Council Executive Director Salam Al-Marayati said he is also disappointed in the U.S. government's response to his organization's recently launched National Grassroots Campaign to Fight Terrorism. Among other things, the campaign's materials instruct mosques to get training from local law enforcement on detecting criminal activity.

The FBI praised the council's initiative in a news release but has declined Al-Marayati's request for a joint news conference with senior government officials to publicize the campaign.

Despite their difficulties, some Muslims say they find much in common with non-Muslims when they engage them in everyday life at schools, streets and places of worship.

"The test of living is on a local level," said Afeefa Syeed, principal of Al-Fatih Academy, an Islamic school in Herndon.

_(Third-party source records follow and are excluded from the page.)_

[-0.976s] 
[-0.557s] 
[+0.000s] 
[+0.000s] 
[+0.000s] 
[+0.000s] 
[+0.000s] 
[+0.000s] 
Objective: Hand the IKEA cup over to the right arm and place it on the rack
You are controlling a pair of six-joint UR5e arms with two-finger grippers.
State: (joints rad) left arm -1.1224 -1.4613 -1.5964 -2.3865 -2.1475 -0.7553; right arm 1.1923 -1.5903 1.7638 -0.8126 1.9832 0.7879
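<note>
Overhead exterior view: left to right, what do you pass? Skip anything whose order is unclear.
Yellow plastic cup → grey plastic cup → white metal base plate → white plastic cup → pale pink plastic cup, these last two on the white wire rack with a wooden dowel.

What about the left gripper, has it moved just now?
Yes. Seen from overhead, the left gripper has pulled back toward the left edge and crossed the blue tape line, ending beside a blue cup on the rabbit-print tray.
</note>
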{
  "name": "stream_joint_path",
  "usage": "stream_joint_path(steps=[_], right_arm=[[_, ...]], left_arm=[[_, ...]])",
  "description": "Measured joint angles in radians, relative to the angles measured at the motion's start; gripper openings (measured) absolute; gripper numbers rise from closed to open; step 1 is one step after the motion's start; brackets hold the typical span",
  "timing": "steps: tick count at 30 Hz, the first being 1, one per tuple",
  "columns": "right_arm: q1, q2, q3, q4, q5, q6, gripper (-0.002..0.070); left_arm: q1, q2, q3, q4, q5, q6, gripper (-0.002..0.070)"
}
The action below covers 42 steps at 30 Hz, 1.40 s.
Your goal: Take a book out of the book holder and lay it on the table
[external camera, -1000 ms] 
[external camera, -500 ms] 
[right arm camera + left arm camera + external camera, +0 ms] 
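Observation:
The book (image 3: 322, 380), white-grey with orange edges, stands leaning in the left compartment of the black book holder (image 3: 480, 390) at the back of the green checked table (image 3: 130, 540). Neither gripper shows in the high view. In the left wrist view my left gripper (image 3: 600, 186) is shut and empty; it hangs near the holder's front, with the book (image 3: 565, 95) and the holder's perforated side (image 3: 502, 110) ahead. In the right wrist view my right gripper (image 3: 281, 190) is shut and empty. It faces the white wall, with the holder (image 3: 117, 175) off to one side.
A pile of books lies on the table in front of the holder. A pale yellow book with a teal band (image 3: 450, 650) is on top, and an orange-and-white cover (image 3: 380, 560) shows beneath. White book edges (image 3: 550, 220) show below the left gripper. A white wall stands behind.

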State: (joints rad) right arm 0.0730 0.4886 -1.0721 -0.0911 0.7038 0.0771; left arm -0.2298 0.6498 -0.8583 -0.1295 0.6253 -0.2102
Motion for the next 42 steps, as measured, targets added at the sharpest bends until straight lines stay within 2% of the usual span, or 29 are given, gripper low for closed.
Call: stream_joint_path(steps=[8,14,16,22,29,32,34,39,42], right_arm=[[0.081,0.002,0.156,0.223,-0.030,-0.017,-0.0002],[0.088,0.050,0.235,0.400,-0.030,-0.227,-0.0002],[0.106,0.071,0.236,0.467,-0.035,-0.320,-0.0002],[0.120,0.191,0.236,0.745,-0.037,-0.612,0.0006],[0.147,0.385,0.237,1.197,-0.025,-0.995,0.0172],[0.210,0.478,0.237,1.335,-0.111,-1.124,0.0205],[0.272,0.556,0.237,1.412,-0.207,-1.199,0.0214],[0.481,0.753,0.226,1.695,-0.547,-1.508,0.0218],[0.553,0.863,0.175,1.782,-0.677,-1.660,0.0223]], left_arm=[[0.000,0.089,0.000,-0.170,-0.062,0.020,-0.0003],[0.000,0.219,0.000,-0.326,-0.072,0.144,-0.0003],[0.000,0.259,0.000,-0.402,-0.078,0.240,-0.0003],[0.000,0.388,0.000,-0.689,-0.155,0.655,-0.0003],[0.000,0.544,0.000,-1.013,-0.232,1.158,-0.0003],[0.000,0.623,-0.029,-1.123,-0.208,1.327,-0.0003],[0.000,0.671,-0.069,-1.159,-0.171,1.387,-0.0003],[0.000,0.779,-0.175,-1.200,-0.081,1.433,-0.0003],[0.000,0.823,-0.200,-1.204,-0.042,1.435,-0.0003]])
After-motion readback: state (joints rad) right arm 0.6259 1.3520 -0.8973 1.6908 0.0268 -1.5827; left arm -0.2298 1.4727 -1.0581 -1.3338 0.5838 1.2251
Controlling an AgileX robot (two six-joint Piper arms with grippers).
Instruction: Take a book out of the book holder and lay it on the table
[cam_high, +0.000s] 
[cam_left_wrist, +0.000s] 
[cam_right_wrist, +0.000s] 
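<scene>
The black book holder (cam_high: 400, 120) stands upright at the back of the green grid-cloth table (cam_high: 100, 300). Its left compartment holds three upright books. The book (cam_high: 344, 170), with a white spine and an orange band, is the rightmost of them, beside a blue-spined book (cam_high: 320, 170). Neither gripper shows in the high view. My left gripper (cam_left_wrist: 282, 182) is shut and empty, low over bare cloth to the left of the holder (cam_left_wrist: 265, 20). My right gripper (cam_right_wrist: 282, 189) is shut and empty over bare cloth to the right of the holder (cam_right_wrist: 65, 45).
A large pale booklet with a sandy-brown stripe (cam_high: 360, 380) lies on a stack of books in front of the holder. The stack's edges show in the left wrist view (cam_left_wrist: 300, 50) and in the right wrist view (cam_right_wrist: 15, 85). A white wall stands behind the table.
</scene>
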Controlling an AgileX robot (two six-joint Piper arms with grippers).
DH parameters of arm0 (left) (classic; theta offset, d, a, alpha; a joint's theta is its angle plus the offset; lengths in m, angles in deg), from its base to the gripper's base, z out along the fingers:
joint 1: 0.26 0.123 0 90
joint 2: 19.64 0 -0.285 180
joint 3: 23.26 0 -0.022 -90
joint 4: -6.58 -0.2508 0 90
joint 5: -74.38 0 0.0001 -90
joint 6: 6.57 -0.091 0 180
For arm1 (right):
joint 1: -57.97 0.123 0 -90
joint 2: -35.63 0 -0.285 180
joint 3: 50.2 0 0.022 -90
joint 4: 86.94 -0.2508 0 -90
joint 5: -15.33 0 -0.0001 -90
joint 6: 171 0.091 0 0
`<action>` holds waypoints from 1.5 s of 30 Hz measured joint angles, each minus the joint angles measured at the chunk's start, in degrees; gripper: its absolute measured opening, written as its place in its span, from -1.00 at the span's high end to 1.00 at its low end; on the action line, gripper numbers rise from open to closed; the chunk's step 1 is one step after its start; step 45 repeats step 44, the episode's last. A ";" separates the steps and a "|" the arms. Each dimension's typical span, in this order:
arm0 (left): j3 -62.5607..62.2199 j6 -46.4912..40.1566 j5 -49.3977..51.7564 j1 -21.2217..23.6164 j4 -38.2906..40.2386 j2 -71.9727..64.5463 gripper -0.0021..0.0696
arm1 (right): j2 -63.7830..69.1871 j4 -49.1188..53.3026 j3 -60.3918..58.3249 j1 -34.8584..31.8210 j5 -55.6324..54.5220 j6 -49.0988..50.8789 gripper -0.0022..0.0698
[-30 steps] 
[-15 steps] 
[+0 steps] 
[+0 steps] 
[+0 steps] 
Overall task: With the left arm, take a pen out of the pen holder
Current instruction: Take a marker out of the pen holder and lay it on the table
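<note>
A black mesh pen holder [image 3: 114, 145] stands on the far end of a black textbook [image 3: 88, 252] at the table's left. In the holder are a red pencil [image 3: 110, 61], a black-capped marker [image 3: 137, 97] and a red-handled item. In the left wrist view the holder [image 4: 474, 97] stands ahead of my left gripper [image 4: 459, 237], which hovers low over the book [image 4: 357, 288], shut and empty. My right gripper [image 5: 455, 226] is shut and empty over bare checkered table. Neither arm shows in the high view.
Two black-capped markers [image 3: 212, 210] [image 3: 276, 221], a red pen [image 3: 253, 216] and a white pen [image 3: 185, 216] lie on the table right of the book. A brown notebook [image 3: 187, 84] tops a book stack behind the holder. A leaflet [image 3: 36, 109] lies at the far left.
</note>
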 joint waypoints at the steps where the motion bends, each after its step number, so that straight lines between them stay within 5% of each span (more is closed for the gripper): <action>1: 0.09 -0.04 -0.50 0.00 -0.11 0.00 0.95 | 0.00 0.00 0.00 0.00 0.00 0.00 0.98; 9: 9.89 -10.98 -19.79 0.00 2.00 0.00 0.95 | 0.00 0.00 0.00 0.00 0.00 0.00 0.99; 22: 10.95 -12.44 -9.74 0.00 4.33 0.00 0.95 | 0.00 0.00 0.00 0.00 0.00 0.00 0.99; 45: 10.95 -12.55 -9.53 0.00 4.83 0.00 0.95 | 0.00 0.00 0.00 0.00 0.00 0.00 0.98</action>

The headscarved Syeed said that when she ran for the county Board of Supervisors last year, "I went door to door in Loudoun County, which is considered a highly conservative area [and] I had so many incredible conversations with people about growth, transportation and schools. Almost never did I have conversations about my faith or what I wear on my head."

Syeed said the experience "told me that we as Muslims underestimate ourselves, we underestimate how much tolerance there is in the community at large. . . . It gave me more of a sense of belonging than before."

This sense of belonging has motivated other Muslims to take some responsibility for how other Americans view Islam.

After 9/11, graduate student Amanullah said he found the rhetoric of most Muslim leaders so "simplistic and naive" that he founded [url=http://www.altmuslim.com]http://www.altmuslim.com[/url] as a forum to candidly discuss problems in the Muslim community.

"I'm just so sick and tired of hearing that 'Islam is peace.' It's a conversation killer; it's an intellectual thought-killer. It's meaningless," Amanullah said. "Most Americans want to know that Muslims are dealing with our own problems even if they're not solved. What they don't want to hear is that everything is fine with us . . . this kind of denial mode."